Rounded up investors
Lemieux rounded up a group of investors to buy the team and keep it in Pittsburgh. A key to the deal was restructuring some $32.5 million in deferred salary he was still owed. Under the deal, Lemieux forgave $7.5 million of the debt, transferred $20 million of it into his equity stake in the team, and retained a claim to $5 million in salary to be paid later.
Lemieux came out of retirement in December 2000, and the team has made good on its promise to pay its creditors under his leadership in the front office.
Although the NHL canceled last season due to a work stoppage, the team is positioned to come back from a league-worst attendance mark of 11,877-fans-per-game in 2003-04, thanks to the salary cap that's enabled the team to sign several top free agents, and winning the draft lottery for the rights to phenom-in-waiting Sidney Crosby.
"We've been making payments steadily whether there was a work stoppage or not or whether we made money or not," team president Ken Sawyer said of the creditors. "That's just the way we do business. There's absolutely a sense of pride."
Paid back creditors
The Penguins have paid all of their secured creditors and more than 200 unsecured creditors. The only remaining bankruptcy debt is interest owed to four former players for salaries that were delayed -- and that will be paid by next fall -- and a few creditors whose debts were lost in a paperwork shuffle.

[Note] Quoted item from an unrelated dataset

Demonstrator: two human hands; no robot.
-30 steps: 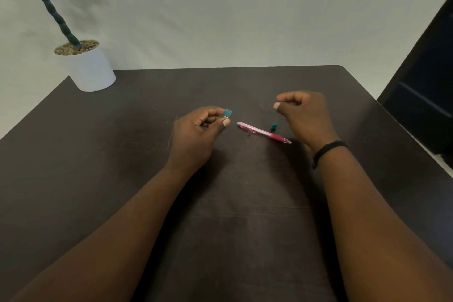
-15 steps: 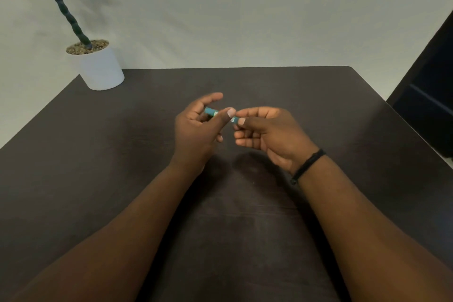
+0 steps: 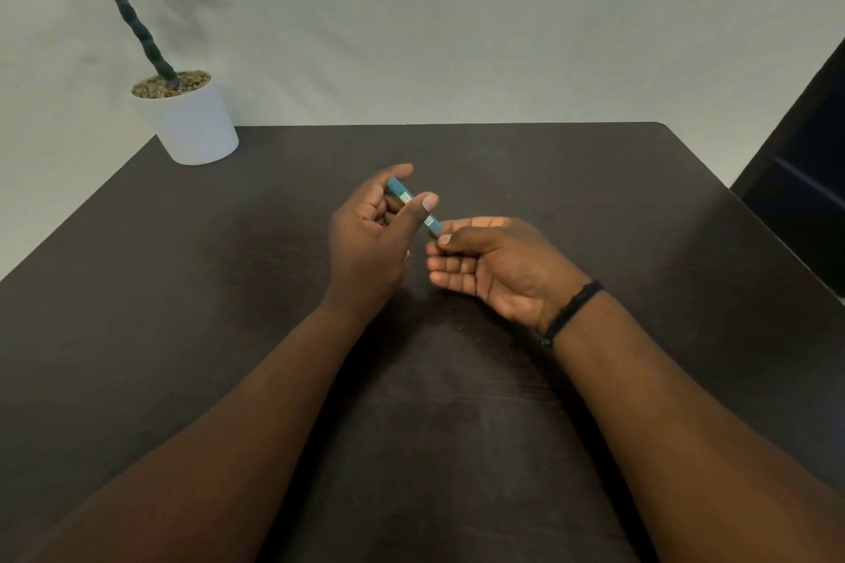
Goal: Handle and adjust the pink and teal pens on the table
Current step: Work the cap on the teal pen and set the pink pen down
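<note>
My left hand (image 3: 370, 238) holds the teal pen (image 3: 404, 197) above the middle of the dark table (image 3: 183, 288), thumb and fingers pinched around its barrel. The pen slants down to the right. My right hand (image 3: 498, 265), palm turned up, pinches the pen's lower right end between thumb and forefinger. A black band circles the right wrist. The pink pen and the small teal cap are not visible; my right hand covers the spot where they lay.
A white pot (image 3: 187, 123) with a green plant stands at the table's far left corner. A dark piece of furniture (image 3: 804, 178) stands beyond the table's right edge. A pale wall lies behind.
My right hand has moved left from beside the pink pen, turned palm up and taken the teal pen's end. My left hand has lifted and drawn more of the pen into view.
</note>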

Branded Solutions, a company that made some of the team's banners hanging in Mellon Arena, says it is still owed $2,553. President Dan Weisberg said he'll contact the team about payment from an $80,000 fund established to satisfy any stragglers.
But most have already been paid, like Ron Fees, who owns Photo Plaque Productions, which was owed $2,675 related to a golf outing the team sponsors.
"I wasn't sure if I'd ever get any money out of it," Fees said. "But it still would never have changed my opinion of Mario. He's a great guy."